The solution to organizing all of the digital “stuff” I am accumulating? Delicious.com. It is described as “the world’s leading social bookmarking service”. The greatest benefit to delicious is that it stores all my “oh, that is cool” places all in one spot. It also organizes them. For instance, I have collected a number of potential resources for a class I teach in Computer Mediated Communication. I also get frequent requests after I speak somewhere for a list of good resources. Not a problem. The other benefit to a site like delicious is that it is social. So if I want to share my class resources with my students or writing resources with interested audiences, all I need to do is send them my delicious link and they can peruse through my collection.

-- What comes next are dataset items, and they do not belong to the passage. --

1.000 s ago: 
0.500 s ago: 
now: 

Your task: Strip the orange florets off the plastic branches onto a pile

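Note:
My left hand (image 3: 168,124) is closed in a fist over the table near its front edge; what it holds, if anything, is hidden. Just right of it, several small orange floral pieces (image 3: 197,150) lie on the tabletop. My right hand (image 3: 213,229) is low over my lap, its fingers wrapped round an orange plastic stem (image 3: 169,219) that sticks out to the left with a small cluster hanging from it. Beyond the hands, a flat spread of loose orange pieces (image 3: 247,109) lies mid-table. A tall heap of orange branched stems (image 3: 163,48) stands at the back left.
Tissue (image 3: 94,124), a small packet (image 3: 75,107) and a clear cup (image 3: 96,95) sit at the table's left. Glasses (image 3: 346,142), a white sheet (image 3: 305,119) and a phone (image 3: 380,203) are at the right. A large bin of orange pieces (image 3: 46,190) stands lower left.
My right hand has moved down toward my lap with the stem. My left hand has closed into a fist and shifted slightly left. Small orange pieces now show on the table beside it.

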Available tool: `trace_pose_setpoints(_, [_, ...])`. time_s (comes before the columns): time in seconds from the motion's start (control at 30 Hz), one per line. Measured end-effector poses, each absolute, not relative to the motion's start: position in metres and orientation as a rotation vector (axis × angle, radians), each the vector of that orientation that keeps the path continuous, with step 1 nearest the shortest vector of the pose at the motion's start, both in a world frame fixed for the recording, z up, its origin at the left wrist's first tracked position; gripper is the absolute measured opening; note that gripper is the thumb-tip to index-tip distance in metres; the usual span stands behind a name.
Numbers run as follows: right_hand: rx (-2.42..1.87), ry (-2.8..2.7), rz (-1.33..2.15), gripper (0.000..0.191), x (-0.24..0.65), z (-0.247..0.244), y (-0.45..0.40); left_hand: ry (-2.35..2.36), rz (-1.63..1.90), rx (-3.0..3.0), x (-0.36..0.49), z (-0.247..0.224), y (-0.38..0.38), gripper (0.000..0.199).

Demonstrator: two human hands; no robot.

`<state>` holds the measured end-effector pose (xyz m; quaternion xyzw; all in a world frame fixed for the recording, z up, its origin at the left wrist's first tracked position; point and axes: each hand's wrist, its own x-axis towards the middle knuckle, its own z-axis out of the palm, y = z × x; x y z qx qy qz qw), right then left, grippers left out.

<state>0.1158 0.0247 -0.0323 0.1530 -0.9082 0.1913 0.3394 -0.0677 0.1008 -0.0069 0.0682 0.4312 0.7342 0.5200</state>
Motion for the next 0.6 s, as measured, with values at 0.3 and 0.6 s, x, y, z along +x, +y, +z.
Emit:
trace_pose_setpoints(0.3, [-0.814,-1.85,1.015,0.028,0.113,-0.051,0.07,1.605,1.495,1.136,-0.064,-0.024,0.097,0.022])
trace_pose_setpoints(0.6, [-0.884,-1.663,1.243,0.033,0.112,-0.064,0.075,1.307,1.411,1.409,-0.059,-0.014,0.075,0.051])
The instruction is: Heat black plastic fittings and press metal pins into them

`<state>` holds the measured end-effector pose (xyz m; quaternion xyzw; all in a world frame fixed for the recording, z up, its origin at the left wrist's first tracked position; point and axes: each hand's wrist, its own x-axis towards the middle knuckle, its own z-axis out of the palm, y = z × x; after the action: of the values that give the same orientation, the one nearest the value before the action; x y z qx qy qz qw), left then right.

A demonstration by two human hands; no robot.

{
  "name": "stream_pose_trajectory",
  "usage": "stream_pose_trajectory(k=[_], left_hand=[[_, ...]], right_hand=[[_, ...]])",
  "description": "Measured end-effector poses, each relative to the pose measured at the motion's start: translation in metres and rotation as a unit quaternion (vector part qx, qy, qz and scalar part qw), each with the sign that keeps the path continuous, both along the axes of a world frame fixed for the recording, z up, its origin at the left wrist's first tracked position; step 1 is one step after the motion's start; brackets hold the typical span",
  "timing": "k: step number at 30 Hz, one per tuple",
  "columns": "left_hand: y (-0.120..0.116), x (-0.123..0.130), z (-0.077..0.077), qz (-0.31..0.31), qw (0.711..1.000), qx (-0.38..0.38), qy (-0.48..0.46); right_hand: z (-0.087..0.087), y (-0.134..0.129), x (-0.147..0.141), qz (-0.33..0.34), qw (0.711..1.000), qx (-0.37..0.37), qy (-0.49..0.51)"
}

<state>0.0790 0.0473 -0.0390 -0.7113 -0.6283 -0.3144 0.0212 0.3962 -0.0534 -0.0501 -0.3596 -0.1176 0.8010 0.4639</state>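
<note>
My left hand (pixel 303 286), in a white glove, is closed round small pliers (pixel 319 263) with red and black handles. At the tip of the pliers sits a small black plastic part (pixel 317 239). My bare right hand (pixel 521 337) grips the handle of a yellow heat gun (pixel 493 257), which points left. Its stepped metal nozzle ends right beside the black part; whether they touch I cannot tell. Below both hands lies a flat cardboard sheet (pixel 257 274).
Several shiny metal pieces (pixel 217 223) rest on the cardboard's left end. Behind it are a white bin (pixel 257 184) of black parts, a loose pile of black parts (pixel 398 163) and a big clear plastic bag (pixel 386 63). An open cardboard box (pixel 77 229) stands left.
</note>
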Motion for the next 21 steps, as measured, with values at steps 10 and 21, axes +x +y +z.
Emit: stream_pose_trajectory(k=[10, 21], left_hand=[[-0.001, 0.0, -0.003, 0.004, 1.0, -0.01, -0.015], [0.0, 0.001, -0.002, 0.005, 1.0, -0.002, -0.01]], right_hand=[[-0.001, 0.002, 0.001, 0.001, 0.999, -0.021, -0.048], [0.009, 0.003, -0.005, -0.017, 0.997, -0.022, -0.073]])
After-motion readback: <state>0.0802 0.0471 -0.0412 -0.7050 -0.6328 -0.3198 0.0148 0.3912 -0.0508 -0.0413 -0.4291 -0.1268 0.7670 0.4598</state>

The other benefit that I haven’t quite figured out yet has to do with sharing organizational patterns. For instance, if my tags are “public” and I tag a site on puppies, I might put it in the file I label “communication strategies”. Other people who tag the same thing can see how I organized the site and may get a whole new perspective on puppy love. They might also see that I am a like-minded communication person and we can build some sort of virtual relationship. I also think it is like the geeky habit of looking through other people’s bibliographies for good ideas of what to read. This time, though, I can take a stealthy perusal through someone’s “collections” or “stacks” to see if there is something new to see. And it’s a lot more fun than looking at boring APA citations. For instance, I looked under “the evolution of the modern bathroom” and found fun pictures, blog excerpts, and videos of bathrooms throughout history. I also do a search into social media and church and find the top sites that have been tagged by other delicious users. I also get a good feeling for what keywords I should be using in my blog posts.
Well, the whole thing is kind of fun—in a weird, geeky, organizing way. As my social media use is increasingly cluttering my thinking and my workspace, it is so very important to find tools that will help simplify and structure my experiences. Delicious.com and TweetDeck and just 2 of the best things I have found.